Minister of Tourism, Culture and Recreation of Newfoundland and Labrador
- In office November 8, 2005 – October 30, 2007
- Succeeded by: Clyde Jackman

Minister of Education of Newfoundland and Labrador
- In office October 1, 2004 – November 8, 2005
- Preceded by: John Ottenheimer
- Succeeded by: Joan Burke

Personal details
- Born: May 7, 1954
- Died: August 8, 2022 (aged 68) Georgetown, Newfoundland and Labrador, Canada
- Party: Progressive Conservative

= Tom Hedderson =

Canadian politician (1954–2022)

Thomas J. Hedderson (May 7, 1954 – August 8, 2022) was a Canadian politician in Newfoundland and Labrador.

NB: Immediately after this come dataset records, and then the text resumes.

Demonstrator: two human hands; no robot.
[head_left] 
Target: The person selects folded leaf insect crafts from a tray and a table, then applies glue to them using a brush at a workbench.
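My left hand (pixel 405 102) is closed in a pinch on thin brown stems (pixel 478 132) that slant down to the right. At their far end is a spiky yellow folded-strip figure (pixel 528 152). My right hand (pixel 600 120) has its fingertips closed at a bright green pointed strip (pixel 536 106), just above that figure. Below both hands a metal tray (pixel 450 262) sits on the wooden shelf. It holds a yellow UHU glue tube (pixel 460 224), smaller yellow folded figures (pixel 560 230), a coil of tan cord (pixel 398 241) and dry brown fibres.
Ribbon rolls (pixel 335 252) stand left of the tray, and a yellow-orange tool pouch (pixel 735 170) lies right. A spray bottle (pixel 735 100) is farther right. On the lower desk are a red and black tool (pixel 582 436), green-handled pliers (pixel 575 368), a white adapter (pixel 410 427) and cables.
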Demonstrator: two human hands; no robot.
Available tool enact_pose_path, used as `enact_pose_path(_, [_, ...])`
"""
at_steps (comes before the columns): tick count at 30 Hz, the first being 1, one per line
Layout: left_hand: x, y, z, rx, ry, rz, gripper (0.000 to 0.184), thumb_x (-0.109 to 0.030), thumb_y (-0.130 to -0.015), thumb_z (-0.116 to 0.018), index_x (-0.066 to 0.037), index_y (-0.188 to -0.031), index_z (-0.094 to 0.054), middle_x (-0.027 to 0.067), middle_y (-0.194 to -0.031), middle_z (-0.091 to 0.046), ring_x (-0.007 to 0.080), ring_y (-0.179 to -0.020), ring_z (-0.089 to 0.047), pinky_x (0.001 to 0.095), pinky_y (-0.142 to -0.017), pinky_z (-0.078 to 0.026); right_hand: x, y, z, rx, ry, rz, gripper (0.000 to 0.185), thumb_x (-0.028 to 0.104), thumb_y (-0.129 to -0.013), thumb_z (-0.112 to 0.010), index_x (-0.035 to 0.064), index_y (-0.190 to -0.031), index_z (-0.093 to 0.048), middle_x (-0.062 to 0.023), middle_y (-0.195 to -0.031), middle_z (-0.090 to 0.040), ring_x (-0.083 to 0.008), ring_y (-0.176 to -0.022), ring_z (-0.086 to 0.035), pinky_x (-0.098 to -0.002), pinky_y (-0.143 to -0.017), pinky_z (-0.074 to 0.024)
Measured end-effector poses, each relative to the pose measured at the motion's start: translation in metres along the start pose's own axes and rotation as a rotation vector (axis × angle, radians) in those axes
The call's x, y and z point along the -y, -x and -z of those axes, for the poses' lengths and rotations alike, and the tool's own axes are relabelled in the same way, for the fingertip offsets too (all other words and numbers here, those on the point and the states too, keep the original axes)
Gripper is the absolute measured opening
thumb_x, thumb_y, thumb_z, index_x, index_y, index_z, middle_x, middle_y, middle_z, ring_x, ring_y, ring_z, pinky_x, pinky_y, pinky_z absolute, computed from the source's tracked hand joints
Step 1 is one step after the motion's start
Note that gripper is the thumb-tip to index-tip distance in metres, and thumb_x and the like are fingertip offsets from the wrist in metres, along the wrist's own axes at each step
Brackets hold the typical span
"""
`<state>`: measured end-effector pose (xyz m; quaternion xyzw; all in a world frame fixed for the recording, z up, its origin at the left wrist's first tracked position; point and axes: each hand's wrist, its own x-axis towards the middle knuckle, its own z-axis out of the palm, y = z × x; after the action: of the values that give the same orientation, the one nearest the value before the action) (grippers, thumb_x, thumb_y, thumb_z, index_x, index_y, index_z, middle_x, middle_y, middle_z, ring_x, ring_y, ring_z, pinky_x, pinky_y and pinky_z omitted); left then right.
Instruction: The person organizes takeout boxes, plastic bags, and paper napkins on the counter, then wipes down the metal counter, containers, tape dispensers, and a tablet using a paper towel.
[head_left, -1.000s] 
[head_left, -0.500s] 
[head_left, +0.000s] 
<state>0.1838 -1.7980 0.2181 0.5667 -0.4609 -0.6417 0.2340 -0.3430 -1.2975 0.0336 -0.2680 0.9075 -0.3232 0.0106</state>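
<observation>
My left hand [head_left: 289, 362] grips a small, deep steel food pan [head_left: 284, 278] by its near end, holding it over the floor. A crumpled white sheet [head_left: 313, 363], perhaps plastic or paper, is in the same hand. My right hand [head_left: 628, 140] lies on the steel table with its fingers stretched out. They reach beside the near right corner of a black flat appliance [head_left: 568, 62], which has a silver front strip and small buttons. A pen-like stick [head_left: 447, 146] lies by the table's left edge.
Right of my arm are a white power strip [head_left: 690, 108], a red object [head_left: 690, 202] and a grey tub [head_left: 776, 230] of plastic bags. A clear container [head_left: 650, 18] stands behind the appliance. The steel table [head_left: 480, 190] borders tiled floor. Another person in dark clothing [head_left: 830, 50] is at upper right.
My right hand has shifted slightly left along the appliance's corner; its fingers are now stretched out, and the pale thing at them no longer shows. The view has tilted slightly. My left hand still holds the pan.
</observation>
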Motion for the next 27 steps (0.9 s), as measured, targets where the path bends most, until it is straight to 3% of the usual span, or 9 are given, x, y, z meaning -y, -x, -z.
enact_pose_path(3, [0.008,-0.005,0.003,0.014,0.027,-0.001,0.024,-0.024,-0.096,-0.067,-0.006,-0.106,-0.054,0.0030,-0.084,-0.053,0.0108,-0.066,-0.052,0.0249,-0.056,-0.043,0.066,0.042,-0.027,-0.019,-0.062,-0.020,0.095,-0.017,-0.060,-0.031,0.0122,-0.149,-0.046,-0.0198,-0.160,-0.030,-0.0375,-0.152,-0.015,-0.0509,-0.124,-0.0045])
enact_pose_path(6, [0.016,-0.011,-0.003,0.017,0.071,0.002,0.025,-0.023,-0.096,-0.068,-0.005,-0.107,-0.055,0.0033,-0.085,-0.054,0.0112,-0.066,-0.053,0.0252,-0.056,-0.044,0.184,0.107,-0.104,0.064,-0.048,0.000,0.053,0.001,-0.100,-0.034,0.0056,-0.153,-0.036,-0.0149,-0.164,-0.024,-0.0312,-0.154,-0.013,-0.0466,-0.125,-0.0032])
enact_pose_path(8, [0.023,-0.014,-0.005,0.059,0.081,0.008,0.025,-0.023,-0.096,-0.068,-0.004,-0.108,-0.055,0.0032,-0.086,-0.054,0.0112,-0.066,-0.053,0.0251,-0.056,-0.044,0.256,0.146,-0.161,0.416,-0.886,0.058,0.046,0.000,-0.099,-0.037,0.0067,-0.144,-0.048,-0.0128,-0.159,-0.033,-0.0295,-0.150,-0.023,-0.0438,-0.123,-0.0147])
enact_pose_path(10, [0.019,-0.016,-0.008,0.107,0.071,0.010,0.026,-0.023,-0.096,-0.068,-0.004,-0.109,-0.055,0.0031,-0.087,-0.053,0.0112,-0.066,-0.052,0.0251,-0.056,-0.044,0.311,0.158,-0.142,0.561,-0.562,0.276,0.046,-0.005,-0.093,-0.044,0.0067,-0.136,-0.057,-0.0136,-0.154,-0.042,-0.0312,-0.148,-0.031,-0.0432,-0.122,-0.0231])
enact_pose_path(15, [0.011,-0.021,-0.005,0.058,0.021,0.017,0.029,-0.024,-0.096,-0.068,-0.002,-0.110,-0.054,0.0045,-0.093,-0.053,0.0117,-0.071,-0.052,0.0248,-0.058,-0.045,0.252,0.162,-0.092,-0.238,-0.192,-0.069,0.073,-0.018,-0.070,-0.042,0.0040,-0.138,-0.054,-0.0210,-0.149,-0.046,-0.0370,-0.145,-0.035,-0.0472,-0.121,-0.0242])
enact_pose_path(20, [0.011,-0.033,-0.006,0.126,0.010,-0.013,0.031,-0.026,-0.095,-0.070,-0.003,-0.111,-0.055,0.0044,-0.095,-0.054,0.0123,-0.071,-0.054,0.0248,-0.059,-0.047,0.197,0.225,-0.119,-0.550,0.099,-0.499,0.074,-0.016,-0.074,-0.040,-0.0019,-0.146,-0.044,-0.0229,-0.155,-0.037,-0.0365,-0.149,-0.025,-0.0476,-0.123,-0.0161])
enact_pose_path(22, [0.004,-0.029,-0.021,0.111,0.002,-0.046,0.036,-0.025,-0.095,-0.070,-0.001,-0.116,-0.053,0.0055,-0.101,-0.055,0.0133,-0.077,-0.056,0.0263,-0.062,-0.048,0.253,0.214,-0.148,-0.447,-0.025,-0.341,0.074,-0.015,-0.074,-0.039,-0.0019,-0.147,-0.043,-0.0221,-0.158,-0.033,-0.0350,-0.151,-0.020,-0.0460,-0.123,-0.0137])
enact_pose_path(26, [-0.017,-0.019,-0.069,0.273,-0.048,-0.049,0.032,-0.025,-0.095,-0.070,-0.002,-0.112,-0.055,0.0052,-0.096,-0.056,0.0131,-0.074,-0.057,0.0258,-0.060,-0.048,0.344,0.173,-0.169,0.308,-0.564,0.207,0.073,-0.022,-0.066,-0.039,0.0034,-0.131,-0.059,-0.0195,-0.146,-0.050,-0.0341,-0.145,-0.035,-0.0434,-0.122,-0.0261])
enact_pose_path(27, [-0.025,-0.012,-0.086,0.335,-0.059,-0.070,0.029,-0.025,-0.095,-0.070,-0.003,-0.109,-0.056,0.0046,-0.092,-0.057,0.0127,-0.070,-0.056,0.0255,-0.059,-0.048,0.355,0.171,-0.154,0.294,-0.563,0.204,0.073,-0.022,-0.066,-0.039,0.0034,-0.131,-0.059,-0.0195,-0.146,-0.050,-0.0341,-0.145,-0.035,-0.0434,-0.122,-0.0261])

He was a cabinet minister and served as the Parliamentary Assistant to the Premier of Newfoundland and Labrador, Kathy Dunderdale.

Hedderson represented the district of Harbour Main from 1999 until 2015, being re-elected three times. He previously held the portfolios of Minister of Education, Minister of Tourism, Culture and Recreation, Minister of Intergovernmental Affairs, Transportation and Works, and Minister of Fisheries and Aquaculture. Before entering politics Hedderson worked as a principal.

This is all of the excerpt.